■ **Try it**:
What are the lines from the one containing "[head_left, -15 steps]" through the end of the listing below? Return them exactly, and only them.

■ **Task input**:
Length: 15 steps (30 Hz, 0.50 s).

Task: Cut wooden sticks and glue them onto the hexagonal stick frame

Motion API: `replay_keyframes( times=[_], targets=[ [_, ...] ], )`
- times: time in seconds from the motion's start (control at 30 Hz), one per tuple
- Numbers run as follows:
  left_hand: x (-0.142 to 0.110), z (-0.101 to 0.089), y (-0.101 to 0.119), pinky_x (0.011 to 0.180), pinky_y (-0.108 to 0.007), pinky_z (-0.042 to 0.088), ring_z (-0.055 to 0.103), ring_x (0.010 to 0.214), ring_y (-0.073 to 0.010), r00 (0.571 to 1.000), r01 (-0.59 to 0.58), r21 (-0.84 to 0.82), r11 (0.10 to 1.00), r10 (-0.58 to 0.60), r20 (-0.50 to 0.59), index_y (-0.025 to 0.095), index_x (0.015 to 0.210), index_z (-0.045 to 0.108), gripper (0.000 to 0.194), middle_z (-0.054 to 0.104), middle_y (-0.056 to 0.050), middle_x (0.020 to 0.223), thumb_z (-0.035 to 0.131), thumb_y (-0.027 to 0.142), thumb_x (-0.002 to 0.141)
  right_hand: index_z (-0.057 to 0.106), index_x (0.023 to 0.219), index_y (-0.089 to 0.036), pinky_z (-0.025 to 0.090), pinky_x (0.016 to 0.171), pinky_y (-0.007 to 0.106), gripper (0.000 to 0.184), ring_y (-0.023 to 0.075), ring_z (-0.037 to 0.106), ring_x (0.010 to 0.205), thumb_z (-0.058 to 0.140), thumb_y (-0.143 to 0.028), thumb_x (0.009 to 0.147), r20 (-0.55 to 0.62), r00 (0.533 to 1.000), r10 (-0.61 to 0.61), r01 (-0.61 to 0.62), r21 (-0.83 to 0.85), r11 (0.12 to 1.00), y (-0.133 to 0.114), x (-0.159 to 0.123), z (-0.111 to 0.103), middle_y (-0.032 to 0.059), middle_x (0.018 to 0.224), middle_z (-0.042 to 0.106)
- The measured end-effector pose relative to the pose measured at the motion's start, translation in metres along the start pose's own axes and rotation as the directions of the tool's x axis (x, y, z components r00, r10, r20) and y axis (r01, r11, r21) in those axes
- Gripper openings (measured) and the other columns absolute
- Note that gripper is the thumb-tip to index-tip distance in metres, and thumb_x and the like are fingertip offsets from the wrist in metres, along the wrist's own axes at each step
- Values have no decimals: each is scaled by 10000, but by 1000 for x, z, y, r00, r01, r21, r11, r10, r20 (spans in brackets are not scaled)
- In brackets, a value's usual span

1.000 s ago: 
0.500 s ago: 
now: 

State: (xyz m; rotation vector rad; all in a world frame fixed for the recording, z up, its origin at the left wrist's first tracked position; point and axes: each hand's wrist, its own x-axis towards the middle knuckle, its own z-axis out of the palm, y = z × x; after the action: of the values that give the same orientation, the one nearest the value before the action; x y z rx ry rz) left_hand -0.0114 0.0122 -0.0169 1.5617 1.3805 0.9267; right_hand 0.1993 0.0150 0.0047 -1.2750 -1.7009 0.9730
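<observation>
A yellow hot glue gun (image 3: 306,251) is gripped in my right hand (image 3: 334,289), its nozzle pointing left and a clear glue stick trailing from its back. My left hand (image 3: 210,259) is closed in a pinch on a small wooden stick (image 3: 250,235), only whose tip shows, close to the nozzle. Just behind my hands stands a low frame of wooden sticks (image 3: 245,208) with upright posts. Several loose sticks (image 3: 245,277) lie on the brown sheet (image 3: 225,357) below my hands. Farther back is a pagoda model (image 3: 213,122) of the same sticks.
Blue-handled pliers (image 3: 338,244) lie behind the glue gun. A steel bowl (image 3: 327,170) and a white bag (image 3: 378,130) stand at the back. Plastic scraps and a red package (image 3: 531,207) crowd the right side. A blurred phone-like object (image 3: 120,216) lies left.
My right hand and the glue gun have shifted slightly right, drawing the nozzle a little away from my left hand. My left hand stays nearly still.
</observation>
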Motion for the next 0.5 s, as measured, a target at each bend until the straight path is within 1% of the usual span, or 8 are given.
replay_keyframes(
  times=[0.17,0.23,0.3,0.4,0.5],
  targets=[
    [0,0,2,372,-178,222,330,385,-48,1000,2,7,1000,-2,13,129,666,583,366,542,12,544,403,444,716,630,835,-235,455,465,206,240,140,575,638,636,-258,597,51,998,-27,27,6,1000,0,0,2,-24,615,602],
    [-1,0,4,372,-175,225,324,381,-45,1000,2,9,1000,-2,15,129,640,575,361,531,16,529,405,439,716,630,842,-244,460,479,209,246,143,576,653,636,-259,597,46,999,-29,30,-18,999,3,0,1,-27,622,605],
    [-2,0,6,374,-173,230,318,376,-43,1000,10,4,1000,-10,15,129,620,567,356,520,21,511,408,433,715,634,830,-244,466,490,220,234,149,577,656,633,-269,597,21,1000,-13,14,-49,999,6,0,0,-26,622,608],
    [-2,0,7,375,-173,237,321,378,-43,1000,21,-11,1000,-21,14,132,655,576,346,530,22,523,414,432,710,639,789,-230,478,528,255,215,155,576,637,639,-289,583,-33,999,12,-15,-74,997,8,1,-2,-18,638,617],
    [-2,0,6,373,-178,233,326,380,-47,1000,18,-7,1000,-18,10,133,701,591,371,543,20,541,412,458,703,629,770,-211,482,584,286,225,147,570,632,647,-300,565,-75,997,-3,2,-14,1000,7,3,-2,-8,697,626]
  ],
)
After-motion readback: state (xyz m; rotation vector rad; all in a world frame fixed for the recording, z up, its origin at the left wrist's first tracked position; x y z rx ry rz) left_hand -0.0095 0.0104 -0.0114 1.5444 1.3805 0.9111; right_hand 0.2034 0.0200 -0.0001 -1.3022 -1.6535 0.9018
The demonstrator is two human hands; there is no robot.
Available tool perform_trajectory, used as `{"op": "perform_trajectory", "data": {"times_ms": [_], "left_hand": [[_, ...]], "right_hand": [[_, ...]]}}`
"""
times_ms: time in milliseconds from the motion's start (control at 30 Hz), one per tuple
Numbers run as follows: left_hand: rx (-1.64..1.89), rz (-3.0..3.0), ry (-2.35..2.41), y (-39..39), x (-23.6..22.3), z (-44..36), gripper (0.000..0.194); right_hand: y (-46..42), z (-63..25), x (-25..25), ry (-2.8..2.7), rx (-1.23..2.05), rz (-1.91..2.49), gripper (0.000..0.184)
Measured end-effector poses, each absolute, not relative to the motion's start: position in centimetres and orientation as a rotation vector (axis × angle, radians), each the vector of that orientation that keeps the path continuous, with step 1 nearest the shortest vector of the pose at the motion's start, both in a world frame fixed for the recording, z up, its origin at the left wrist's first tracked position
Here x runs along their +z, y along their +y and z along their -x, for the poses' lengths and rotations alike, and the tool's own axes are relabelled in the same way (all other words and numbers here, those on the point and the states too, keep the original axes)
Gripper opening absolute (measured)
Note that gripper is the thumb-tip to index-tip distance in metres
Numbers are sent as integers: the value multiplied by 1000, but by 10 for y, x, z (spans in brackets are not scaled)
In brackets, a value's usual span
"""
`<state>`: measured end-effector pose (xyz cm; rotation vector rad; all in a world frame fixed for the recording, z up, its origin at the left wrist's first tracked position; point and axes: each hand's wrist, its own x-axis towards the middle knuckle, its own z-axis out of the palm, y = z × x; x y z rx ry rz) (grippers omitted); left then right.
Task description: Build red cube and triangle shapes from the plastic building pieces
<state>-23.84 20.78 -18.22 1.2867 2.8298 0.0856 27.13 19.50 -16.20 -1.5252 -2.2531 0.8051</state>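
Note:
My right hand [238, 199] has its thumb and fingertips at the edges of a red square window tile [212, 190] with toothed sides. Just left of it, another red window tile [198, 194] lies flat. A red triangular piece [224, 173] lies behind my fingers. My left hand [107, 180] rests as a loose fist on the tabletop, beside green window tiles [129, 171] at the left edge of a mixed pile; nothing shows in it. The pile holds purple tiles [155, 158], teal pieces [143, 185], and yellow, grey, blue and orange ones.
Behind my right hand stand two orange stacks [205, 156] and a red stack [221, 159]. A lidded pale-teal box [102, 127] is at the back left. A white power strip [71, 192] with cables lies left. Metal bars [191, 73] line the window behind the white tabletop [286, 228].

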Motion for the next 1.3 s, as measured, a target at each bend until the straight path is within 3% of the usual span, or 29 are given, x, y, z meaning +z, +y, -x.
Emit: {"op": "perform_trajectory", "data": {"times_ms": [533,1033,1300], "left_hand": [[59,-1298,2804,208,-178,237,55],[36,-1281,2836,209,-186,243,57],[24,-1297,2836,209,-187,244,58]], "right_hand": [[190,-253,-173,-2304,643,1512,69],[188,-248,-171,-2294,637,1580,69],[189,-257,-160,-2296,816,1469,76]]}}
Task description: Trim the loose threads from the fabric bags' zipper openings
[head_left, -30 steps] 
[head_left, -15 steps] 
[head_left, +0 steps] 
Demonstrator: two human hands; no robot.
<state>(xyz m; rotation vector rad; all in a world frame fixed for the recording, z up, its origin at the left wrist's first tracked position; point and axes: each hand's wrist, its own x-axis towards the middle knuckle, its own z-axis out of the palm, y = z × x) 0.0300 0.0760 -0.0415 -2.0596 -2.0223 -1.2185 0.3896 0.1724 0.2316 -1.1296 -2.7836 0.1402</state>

■ **Exercise result**:
[head_left, -15 steps] 
[head_left, +0 steps] 
Demonstrator: two human hands; no robot.
<state>(xyz m; rotation vector rad; all in a world frame fixed for the recording, z up, its origin at the left wrist's first tracked position; point and axes: each hand's wrist, its own x-axis towards the middle knuckle, its own z-axis out of the palm, y = z × x) 0.0300 0.0760 -0.0415 -2.0596 -2.0223 -1.2185 0.3896 0.1724 0.2316 -1.1296 -2.7836 0.1402</state>

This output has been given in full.